Introduction: Easy to Build Wooden Squonk Mod
If you prefer watching a video instead of following the written instructions, here you go
Step 1: Simple Wooden Squonk Mod
In the past I have build several mods involving a lot of tools, including 3D-Printers and even a Laser Cutter. This time I am going to build a mod with just some basic tools.
All you really need:
- a Drill with a 4mm and 10mm drill bit and a step dril up to 12mm
- 18-20mm thick wood for the frame
- 3-5mm thick wood for the front and back panel
- a file / Sandpaper
- the printable template
Following Mod-Parts from stealthvape:
Bottom Copper Contact (14x100mm / Copper) https://www.stealthvape.co.uk/product/bottom-conta...
Top Copper Contact (12mm . 18xxx - Copper): https://www.stealthvape.co.uk/product/top-contact...
510 Connector (22mm x 1mm): https://www.stealthvape.co.uk/product/source-bf-5...
Magnets (for example 4 x 1.5mm): https://www.stealthvape.co.uk/product/n35-ndfeb-r...
you could also use other mod parts, but you might need to change the dimensions or hole sizes
Step 2: Cutting the Pieces
You can either transfer the template to your workpiece or you could also glue it directly to the workpiece.
Now you need to predrill some 10mm holes to cut out the inside of the mod. Cutting close to the line will reduce the amount of filing you have to do later.
For the Squonk hole on the lid, I also predrilled a 10mm hole and used a thinner sawblade, to cut out the opening.
After cutting out all the pieces, it is time to start with filing / sanding the pieces to the correct size and shape.
Step 3: Drilling Holes
For the 510 Connector I am drilling a 12mm hole, for the button I am drilling up to 10 (this depens on what you use as a button).
To insert the magnets I marked a 4mm drill bit with some tape, to see how deep I already drilled.
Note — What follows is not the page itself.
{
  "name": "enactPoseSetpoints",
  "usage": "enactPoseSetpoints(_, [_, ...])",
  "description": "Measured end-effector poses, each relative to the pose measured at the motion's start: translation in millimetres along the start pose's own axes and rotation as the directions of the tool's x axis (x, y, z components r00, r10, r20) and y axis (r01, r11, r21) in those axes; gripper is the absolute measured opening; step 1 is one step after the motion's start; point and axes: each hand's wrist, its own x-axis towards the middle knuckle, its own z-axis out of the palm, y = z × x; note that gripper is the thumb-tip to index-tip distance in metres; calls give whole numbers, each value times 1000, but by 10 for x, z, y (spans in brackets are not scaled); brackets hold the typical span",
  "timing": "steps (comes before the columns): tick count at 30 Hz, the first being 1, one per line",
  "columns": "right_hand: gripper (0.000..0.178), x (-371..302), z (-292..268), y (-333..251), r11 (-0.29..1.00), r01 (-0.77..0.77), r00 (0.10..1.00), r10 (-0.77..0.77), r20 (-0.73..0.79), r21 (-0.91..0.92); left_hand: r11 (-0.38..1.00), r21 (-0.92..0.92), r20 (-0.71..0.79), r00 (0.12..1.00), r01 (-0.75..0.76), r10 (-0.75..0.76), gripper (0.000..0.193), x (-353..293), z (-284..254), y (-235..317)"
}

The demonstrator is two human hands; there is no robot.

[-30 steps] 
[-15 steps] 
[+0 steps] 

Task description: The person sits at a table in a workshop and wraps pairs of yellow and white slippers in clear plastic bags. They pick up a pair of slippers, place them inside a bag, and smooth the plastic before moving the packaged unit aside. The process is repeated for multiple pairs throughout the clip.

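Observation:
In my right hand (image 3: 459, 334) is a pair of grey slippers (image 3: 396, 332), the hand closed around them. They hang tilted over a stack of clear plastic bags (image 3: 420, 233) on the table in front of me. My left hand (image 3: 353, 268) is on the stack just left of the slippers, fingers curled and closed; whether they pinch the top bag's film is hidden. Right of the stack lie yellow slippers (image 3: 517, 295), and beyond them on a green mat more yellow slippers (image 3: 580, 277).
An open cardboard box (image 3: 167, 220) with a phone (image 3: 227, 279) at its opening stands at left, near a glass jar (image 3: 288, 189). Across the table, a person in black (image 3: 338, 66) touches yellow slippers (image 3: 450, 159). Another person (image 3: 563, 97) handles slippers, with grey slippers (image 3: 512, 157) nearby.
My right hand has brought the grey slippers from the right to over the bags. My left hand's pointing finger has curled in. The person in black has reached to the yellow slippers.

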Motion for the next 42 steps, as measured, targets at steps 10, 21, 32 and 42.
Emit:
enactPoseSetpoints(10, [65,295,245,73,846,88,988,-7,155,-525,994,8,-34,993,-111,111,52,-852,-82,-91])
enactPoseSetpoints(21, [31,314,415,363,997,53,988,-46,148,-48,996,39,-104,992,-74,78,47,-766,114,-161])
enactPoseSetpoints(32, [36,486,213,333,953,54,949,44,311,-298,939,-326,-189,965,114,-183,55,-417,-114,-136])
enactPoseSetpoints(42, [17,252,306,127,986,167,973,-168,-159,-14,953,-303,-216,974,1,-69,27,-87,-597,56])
This allows you to accurately drill to you desired depth.
In addition to the magnets I am also using some 4mm pins for alligning the lid.
Step 4: Optional: Image Transfer
To add some more personalisation, I decided to try a Photo-Transfer technique.
Basically you print out a mirrored version of your image with a laser printer and then use wood glue or mod podge to bond the image to the piece of wood. Afterwards you can soak the paper with water and rub the paper off. I won't go into more detail here, since I am still figuring out how to achieve the best results. There are other instructables here to cover this topic.
Step 5: The Internals
Since this is a mechanical mod, all you really need are some copper strips and a 510 connector. You could cut out the copper strips yourself (like I did in the past) but for convenience I decided to buy them this time. I added some links to where you can find these parts.
When installing the long copper strip for the positive battery contact, make sure to cut it to the right length, so it can only touch the brass part of the 510 connector. If it is too long and also touches the negative part of the 510 connector you will create a short circuit! A mechanical mod has no protection for the battery.
To attach the copper strip I used a piece of double sided tape. This also added some springiness to the positive battery contact, which helps with installing the battery and allows for a good contact between the battery and the copper strip / battery contact.
At this step it is also a good time to install the magents. You can just use superglue to attach them.
Step 6: Finishing the Mod
Now we are already at the end of this mod build.
After some more sanding with finer grid sandpaper, you can apply the finish you like.
I used a combination of wax and oil to highlight the wood grain and give it a warm and natural feel. But you could also use other more durable finishes.